Só que não existe lei que obrigue você a ser do mesmo jeito que todos, seja lá quem for todos. Melhor se preocupar em ser você mesmo.
A normose não é brincadeira. Ela estimula a inveja, a auto-depreciação e a ânsia de querer o que não se precisa. Você precisa de quantos pares de sapato? Comparecer em quantas festas por mês? Pesar quantos quilos até o verão chegar?
Não é necessário fazer curso de nada para aprender a se desapegar de exigências fictícias. Um pouco de auto-estima basta.
Pense nas pessoas que você mais admira: não são as que seguem todas as regras bovinamente, e sim aquelas que desenvolveram personalidade própria e arcaram com os riscos de viver uma vida a seu modo.
Criaram o seu "normal" e jogaram fora a fórmula, não patentearam, não passaram adiante.
O normal de cada um tem que ser original.
Não adianta querer tomar para si as ilusões e desejos dos outros.

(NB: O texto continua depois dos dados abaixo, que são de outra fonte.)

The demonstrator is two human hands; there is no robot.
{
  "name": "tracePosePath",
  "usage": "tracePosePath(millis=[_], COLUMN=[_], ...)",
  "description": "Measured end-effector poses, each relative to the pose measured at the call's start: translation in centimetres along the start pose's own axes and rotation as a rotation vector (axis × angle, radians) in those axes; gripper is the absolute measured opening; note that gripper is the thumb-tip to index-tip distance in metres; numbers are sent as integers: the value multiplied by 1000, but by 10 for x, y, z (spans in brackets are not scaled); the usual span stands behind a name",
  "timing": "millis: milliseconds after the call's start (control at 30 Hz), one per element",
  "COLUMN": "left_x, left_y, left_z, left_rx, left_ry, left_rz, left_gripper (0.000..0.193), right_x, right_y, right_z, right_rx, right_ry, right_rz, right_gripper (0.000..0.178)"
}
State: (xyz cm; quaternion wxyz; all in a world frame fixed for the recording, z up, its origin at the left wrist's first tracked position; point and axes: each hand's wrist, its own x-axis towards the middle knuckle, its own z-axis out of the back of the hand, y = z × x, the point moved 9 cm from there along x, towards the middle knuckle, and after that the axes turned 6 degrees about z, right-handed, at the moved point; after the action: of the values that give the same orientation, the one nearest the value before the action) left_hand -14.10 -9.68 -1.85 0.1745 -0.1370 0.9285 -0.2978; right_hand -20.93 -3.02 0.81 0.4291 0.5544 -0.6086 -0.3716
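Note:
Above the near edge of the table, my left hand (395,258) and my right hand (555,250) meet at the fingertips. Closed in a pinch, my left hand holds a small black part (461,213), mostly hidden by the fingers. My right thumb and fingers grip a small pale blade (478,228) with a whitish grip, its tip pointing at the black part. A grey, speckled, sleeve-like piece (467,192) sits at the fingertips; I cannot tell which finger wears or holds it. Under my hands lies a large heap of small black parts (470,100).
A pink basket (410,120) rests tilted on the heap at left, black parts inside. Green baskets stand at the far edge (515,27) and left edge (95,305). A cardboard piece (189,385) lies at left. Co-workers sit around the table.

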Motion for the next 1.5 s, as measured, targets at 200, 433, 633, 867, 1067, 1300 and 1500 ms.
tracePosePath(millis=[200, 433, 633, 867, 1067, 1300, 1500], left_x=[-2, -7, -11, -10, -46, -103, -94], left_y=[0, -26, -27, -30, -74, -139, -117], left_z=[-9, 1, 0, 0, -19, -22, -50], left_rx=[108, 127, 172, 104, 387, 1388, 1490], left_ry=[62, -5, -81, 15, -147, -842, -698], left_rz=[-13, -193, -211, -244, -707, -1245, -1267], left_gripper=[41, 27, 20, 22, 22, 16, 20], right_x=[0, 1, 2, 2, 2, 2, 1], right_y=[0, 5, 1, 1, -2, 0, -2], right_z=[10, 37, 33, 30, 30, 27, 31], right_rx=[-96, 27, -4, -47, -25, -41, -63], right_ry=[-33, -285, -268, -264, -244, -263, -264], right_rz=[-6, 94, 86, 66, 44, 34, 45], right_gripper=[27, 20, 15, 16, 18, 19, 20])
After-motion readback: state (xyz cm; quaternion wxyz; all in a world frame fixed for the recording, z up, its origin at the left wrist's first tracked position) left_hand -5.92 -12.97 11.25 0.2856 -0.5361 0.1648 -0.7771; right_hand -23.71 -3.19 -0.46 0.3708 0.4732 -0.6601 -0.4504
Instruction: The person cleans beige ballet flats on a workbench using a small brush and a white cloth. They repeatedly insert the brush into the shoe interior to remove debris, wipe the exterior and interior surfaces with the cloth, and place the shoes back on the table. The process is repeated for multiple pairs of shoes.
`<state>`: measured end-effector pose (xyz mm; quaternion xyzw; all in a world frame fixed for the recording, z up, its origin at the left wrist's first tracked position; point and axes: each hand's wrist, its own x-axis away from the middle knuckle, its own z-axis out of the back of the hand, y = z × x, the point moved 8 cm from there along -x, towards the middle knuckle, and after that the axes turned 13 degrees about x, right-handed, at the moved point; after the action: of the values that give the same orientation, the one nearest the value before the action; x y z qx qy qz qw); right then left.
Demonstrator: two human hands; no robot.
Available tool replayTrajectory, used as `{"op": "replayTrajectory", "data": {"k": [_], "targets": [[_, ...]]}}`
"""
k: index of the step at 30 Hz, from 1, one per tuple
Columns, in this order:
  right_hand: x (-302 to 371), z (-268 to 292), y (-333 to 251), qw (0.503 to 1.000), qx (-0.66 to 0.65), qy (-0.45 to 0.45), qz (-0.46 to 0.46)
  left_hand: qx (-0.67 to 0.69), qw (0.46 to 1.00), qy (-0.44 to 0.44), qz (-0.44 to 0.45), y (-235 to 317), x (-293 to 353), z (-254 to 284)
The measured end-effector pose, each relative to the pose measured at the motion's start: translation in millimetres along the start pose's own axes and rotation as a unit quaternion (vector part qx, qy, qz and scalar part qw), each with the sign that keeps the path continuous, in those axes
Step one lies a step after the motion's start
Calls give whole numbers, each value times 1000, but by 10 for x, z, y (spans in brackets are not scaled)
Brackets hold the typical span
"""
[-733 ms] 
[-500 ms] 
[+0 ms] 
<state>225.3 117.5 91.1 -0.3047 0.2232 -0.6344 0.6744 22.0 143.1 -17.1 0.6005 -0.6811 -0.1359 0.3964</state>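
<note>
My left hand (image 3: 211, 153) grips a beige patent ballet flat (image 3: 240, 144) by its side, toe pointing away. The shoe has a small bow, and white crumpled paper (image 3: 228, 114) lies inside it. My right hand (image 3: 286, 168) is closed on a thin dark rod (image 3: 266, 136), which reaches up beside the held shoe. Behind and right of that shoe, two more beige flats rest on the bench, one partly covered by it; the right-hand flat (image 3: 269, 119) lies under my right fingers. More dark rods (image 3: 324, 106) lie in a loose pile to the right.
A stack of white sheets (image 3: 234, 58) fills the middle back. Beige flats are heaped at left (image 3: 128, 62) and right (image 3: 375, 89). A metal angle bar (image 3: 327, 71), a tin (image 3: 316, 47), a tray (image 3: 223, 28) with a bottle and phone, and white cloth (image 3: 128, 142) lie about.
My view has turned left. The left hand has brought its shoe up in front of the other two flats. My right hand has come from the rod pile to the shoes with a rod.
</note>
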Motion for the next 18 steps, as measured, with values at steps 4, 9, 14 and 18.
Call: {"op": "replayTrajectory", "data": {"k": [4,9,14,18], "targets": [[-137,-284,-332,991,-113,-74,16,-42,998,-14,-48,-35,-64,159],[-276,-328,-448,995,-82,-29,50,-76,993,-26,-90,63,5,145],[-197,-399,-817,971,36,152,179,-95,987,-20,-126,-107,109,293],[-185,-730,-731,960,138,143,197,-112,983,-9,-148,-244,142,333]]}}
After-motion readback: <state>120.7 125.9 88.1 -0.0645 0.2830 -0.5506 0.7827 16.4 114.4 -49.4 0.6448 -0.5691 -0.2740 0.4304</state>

É fraude. E uma vida fraudulenta faz sofrer demais.
Eu simpatizo cada vez mais com quem nos ajuda a remover obstáculos mentais e emocionais, e a viver de forma mais íntegra, simples e sincera.
Por isso divulgo o alerta: a normose está doutrinando erradamente muitos homens e mulheres que poderiam, se quisessem, ser bem mais autênticos e felizes.
É a velha e maior doença do ser humano: querer ser amado. E não só querendo seguir um padrão, mas também querendo fugir dele. Atente pro final do texto em que ela fala que as pessoas que mais admiramos são as originais. Para ser admirado (amado) é preciso ser diferente. Para ser diferente é preciso, também, um padrão. É ilusão achar que devemos seguir a risca o que ‘desejamos’ ser sem ficar aprisionado ao que o outro espera de nós. É no lugar em que o sujeito tenta articular seu desejo que ele depara com o desejo do Outro. O sujeito é um ser da linguagem exatamente porque está submetido ao Outro – e aí coloco Outro com maiúscula, a partir da teoria lacaniana, que representa o que chamamos o ‘grande outro’, ou seja, o outro a quem nos referenciamos por ser aquele que nos ofereceu o campo da linguagem para que possamos nos constituir como sujeito ‘único’ diante daquele com quem tanto nos importamos, amamos e queremos ser amados. É a pura contradição do próprio neurótico. A militância do amor do neurótico, ouso dizer, é sua neurose por excelência. É o que nos faz ficar na corda bamba, ficar na dúvida, se inserir na lógica de uma economia que é psíquica. Excelente quando ela pergunta: ‘quem espera o quê de nós?’, porque a pergunta eterna do neurótico é: ‘o que o outro quer de mim?’ e é importante o analista escutar algo do tipo: ‘quem – em mim – quer o quê de mim?’ Complicadinha essa construção, né? Mas é por aí. Isso me fez lembrar de uma música do Lulu Santos que diz assim:
retirante do amor
desempregado do coração’
(Por Flávia Albuquerque – psicanalista)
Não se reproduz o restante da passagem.